PROBLEM TO WORK ON
Which lines below include "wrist"? Copy them all.

DATA
◇ ◇ ◇

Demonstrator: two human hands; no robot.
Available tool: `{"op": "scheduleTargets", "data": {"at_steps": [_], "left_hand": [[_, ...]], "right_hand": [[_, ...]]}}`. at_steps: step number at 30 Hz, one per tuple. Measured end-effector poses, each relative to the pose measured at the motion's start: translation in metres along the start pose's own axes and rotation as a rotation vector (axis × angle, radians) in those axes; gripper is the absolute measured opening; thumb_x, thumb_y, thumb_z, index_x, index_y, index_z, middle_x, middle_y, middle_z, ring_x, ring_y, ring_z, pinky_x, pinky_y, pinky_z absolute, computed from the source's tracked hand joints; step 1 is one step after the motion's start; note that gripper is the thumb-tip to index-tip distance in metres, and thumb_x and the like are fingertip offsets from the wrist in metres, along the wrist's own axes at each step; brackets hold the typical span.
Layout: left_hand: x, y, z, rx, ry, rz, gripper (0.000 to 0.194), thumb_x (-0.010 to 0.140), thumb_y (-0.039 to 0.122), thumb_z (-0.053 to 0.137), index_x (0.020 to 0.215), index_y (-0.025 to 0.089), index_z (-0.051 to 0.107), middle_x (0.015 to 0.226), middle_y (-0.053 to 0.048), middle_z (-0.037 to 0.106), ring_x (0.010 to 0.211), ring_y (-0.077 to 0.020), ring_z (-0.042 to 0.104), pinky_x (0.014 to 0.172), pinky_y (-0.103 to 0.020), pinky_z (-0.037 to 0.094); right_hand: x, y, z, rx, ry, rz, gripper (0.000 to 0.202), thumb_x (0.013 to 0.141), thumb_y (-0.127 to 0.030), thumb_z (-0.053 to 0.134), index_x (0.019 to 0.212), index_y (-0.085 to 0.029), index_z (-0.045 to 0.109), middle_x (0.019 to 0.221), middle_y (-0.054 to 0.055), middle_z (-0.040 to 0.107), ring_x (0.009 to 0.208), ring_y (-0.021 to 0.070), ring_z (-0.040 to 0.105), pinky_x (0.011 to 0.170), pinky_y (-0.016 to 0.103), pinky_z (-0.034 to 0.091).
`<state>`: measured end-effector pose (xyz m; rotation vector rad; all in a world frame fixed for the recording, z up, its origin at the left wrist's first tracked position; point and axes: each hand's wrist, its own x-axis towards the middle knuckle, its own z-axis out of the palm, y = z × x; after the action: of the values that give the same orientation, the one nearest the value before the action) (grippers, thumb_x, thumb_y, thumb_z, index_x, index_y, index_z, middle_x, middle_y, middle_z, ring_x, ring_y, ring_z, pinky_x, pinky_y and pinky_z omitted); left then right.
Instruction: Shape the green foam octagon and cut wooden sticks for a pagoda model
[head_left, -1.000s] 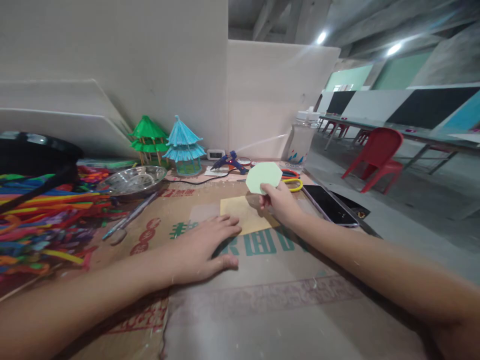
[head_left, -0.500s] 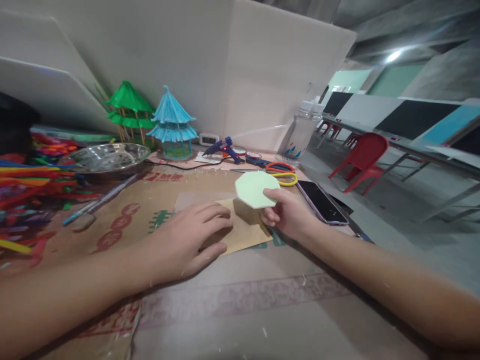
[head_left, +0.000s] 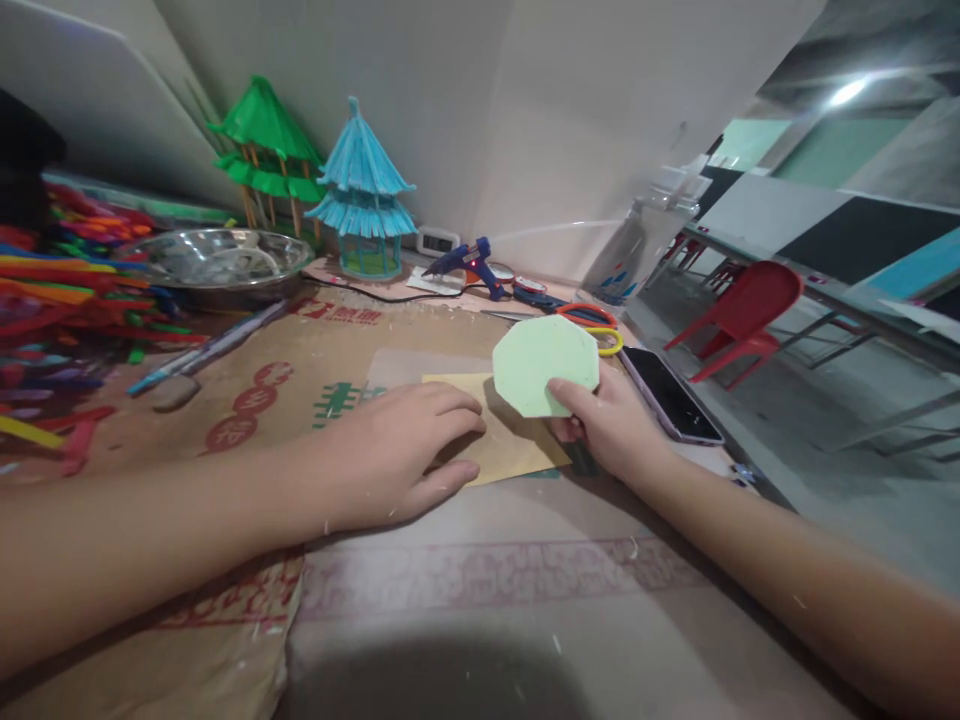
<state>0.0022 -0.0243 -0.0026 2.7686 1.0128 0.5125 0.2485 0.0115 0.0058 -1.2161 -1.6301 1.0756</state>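
the right hand grips a pale green octagon between thumb and fingers, above yellow paper; the left hand, open with fingers loosely curled, rests at the paper's edge, a glue gun beyond.

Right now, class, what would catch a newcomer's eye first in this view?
Probably the pale green octagon, held up in the right hand near the middle. Next, the two little tiered pavilions behind, one green and one blue, and the heap of bright strips at far left.
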Motion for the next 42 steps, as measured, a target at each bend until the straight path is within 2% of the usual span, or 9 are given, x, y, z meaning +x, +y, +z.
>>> {"op": "scheduleTargets", "data": {"at_steps": [3,6,13,16,21,29,36,39,42], "left_hand": [[0.001,0.000,0.002,0.019,0.011,0.016,0.033,0.099,0.039,0.050,0.119,0.018,0.065,0.125,-0.011,0.066,0.114,-0.0275,0.061,0.100,-0.044,0.048],[0.002,0.000,0.002,0.030,-0.002,0.026,0.032,0.099,0.037,0.049,0.117,0.017,0.065,0.123,-0.011,0.066,0.113,-0.0277,0.061,0.098,-0.043,0.048],[0.001,0.000,0.001,0.033,-0.003,0.023,0.030,0.098,0.037,0.050,0.115,0.017,0.066,0.124,-0.012,0.065,0.113,-0.0283,0.062,0.098,-0.043,0.049],[0.002,-0.001,0.001,0.019,-0.008,0.026,0.030,0.099,0.036,0.048,0.114,0.017,0.066,0.124,-0.012,0.065,0.114,-0.0290,0.062,0.098,-0.044,0.049],[0.003,0.001,0.000,0.025,-0.020,0.012,0.031,0.099,0.036,0.047,0.111,0.015,0.067,0.116,-0.013,0.066,0.110,-0.0298,0.062,0.096,-0.045,0.049],[0.003,0.002,0.001,0.056,-0.037,0.001,0.033,0.101,0.037,0.045,0.116,0.016,0.065,0.120,-0.013,0.065,0.112,-0.0286,0.061,0.097,-0.045,0.050],[0.004,0.005,-0.001,0.025,-0.033,-0.007,0.028,0.098,0.033,0.049,0.111,0.015,0.066,0.112,-0.012,0.066,0.107,-0.0280,0.062,0.092,-0.044,0.051],[0.003,0.004,-0.001,-0.045,-0.011,-0.016,0.028,0.097,0.032,0.052,0.114,0.015,0.066,0.116,-0.011,0.066,0.110,-0.0267,0.061,0.095,-0.041,0.050],[0.003,-0.002,0.000,-0.150,0.028,-0.063,0.028,0.096,0.033,0.056,0.116,0.018,0.067,0.121,-0.008,0.068,0.115,-0.0261,0.061,0.099,-0.040,0.048]], "right_hand": [[-0.003,0.003,0.004,-0.342,0.041,-0.189,0.034,0.075,-0.034,0.066,0.106,-0.022,0.057,0.088,0.006,0.071,0.082,0.0244,0.066,0.072,0.036,0.052],[0.000,0.005,0.010,-0.505,-0.035,-0.251,0.035,0.084,-0.042,0.058,0.112,-0.020,0.059,0.112,0.013,0.070,0.105,0.0310,0.063,0.091,0.046,0.048],[-0.013,-0.024,-0.002,-0.685,-0.213,-0.270,0.007,0.082,-0.029,0.055,0.084,-0.023,0.059,0.073,0.003,0.066,0.070,0.0207,0.059,0.066,0.032,0.044],[-0.022,-0.031,-0.004,-0.771,-0.302,-0.286,0.013,0.082,-0.027,0.053,0.070,-0.023,0.052,0.061,0.000,0.057,0.056,0.0160,0.049,0.057,0.029,0.036],[-0.004,-0.010,0.015,-0.816,-0.120,-0.329,0.015,0.085,-0.036,0.049,0.084,-0.022,0.055,0.072,0.005,0.061,0.064,0.0195,0.050,0.059,0.030,0.035],[-0.025,-0.023,0.001,-0.730,-0.297,-0.299,0.011,0.085,-0.029,0.048,0.087,-0.022,0.057,0.082,0.006,0.066,0.069,0.0196,0.057,0.064,0.031,0.040],[0.017,-0.007,0.029,-0.740,-0.110,-0.347,0.010,0.081,-0.029,0.051,0.086,-0.022,0.055,0.074,0.005,0.062,0.067,0.0202,0.051,0.064,0.031,0.037],[0.038,-0.005,0.036,-0.552,-0.082,-0.301,0.005,0.077,-0.027,0.053,0.077,-0.022,0.051,0.063,0.001,0.057,0.059,0.0170,0.048,0.060,0.030,0.037],[0.036,-0.010,0.027,-0.123,-0.100,-0.068,0.013,0.076,-0.033,0.056,0.073,-0.023,0.048,0.047,-0.006,0.044,0.043,0.0116,0.037,0.046,0.026,0.028]]}}
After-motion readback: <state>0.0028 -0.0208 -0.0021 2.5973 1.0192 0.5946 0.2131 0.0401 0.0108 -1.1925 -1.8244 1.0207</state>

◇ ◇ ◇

SOLUTION TO THIS EXERCISE
Available tool: `{"op": "scheduleTargets", "data": {"at_steps": [_], "left_hand": [[_, ...]], "right_hand": [[_, ...]]}}`. at_steps: step number at 30 Hz, one per tuple. Measured end-effector poses, each relative to the pose measured at the motion's start: translation in metres along the start pose's own axes and rotation as a rotation vector (axis × angle, radians) in those axes; gripper is the absolute measured opening; thumb_x, thumb_y, thumb_z, index_x, index_y, index_z, middle_x, middle_y, middle_z, ring_x, ring_y, ring_z, pinky_x, pinky_y, pinky_z absolute, computed from the source's tracked hand joints; step 1 is one step after the motion's start; note that gripper is the thumb-tip to index-tip distance in metres, and thumb_x and the like are fingertip offsets from the wrist in metres, along the wrist's own axes at each step; brackets hold the typical span.
`<state>`: measured end-effector pose (xyz m; rotation vector rad; all in a world frame fixed for the recording, z up, its origin at the left wrist's first tracked position; point and axes: each hand's wrist, its own x-axis towards the middle knuckle, its own z-axis out of the palm, y = z × x; after the action: of the values that give the same orientation, the one nearest the value before the action) (grippers, thumb_x, thumb_y, thumb_z, index_x, index_y, index_z, middle_x, middle_y, middle_z, ring_x, ring_y, ring_z, pinky_x, pinky_y and pinky_z omitted); left then right.

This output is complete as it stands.